Work item — Exactly as they appear, set down all the lines of the material.

Input records —

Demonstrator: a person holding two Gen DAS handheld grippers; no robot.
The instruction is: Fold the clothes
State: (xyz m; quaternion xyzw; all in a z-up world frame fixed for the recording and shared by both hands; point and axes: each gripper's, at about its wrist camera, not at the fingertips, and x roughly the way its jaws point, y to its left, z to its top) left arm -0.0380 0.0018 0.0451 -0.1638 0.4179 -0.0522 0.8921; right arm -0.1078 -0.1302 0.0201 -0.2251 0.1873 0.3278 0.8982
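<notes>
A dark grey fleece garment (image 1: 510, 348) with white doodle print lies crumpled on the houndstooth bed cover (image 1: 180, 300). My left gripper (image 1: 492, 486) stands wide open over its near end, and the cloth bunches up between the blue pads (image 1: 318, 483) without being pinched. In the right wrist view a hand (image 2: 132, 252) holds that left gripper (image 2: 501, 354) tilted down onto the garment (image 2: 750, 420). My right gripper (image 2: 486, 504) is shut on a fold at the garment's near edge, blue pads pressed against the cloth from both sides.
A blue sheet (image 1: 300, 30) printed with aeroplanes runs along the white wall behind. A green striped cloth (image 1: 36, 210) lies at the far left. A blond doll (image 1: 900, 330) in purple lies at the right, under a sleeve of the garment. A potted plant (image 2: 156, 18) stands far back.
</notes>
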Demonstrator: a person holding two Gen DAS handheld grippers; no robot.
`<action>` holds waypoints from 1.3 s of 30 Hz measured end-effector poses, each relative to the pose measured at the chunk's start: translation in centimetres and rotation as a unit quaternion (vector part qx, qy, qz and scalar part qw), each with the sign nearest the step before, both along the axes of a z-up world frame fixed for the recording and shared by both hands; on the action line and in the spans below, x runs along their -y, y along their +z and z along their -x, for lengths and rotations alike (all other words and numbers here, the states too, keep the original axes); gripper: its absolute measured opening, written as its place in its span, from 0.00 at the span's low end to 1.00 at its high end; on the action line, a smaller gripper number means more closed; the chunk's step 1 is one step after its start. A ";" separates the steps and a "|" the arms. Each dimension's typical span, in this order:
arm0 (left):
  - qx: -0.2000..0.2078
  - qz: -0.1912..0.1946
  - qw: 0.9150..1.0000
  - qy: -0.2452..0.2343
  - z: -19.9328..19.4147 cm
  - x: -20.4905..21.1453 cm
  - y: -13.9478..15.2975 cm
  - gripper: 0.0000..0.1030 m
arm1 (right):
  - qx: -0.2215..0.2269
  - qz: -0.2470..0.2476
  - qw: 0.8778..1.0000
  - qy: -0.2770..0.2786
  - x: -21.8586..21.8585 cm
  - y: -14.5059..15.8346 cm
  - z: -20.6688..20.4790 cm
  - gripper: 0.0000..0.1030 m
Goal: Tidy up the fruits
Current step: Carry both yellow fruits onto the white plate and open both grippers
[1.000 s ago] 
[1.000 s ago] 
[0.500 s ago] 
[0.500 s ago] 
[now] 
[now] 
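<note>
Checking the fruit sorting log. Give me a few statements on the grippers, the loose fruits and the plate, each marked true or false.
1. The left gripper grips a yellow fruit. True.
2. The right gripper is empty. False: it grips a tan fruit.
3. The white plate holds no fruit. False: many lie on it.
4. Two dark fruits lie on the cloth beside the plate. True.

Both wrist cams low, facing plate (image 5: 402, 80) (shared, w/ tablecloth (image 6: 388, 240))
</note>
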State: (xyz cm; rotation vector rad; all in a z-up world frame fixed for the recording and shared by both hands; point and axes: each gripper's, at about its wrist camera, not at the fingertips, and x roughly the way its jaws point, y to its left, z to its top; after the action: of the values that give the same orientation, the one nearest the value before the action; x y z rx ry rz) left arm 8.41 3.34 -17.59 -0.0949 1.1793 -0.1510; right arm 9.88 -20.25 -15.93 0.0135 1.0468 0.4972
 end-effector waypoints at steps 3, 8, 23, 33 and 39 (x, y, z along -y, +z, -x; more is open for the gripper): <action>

Solution below —
Demonstrator: a person holding two Gen DAS handheld grippers; no robot.
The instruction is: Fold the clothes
State: (xyz m; quaternion xyzw; all in a z-up world frame fixed for the recording and shared by both hands; point and axes: each gripper's, at about its wrist camera, not at the fingertips, and x roughly the way its jaws point, y to its left, z to its top) left arm -0.0380 0.0018 0.0451 -0.1638 0.4179 -0.0522 0.8921; right arm -0.1078 -0.1302 0.0201 -0.2251 0.1873 0.3278 0.8982
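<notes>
A dark grey fleece garment (image 1: 510, 348) with white doodle print lies crumpled on the houndstooth bed cover (image 1: 180, 300). My left gripper (image 1: 492, 486) stands wide open over its near end, and the cloth bunches up between the blue pads (image 1: 318, 483) without being pinched. In the right wrist view a hand (image 2: 132, 252) holds that left gripper (image 2: 501, 354) tilted down onto the garment (image 2: 750, 420). My right gripper (image 2: 486, 504) is shut on a fold at the garment's near edge, blue pads pressed against the cloth from both sides.
A blue sheet (image 1: 300, 30) printed with aeroplanes runs along the white wall behind. A green striped cloth (image 1: 36, 210) lies at the far left. A blond doll (image 1: 900, 330) in purple lies at the right, under a sleeve of the garment. A potted plant (image 2: 156, 18) stands far back.
</notes>
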Demonstrator: a person holding two Gen DAS handheld grippers; no robot.
`<action>` holds waypoints from 1.3 s of 30 Hz measured end-effector poses, each relative to the pose measured at the chunk's start: translation in centimetres and rotation as a unit quaternion (vector part qx, qy, qz and scalar part qw), each with the sign nearest the step before, both along the axes of a z-up world frame fixed for the recording and shared by both hands; on the action line and in the spans below, x runs along their -y, y along their +z and z along their -x, for lengths and rotations alike (all other words and numbers here, the states too, keep the original axes); gripper: its absolute measured opening, written as its place in its span, from 0.00 at the span's low end to 1.00 at its high end; on the action line, a smaller gripper number means more closed; the chunk's step 1 is one step after its start. A ";" separates the steps and a "|" the arms. Each dimension's typical span, in this order:
arm0 (left):
  - qx: -0.2000..0.2078
  - qz: -0.1912..0.1946
  - qw: 0.9150..1.0000
  - qy: -0.2452..0.2343
  - z: -19.9328..19.4147 cm
  - x: -20.4905..21.1453 cm
  - y: -13.9478..15.2975 cm
  - gripper: 0.0000..0.1030 m
arm1 (right):
  - qx: -0.2215..0.2269
  - qz: -0.2470..0.2476
  - qw: 0.8778..1.0000
  - qy: -0.2770..0.2786
  - x: -21.8586..21.8585 cm
  - y: -14.5059..15.8346 cm
  - z: -20.6688..20.4790 cm
  - gripper: 0.0000..0.1030 m
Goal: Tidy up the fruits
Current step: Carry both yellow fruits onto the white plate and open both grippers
[1.000 s ago] 
[1.000 s ago] 
[0.500 s ago] 
[0.500 s ago] 
[now] 
[now] 
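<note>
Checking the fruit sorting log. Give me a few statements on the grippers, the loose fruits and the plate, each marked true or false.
1. The left gripper grips a yellow fruit. True.
2. The right gripper is empty. False: it grips a tan fruit.
3. The white plate holds no fruit. False: many lie on it.
4. Two dark fruits lie on the cloth beside the plate. True.

Both wrist cams low, facing plate (image 5: 402, 80) (shared, w/ tablecloth (image 6: 388, 240))
</note>
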State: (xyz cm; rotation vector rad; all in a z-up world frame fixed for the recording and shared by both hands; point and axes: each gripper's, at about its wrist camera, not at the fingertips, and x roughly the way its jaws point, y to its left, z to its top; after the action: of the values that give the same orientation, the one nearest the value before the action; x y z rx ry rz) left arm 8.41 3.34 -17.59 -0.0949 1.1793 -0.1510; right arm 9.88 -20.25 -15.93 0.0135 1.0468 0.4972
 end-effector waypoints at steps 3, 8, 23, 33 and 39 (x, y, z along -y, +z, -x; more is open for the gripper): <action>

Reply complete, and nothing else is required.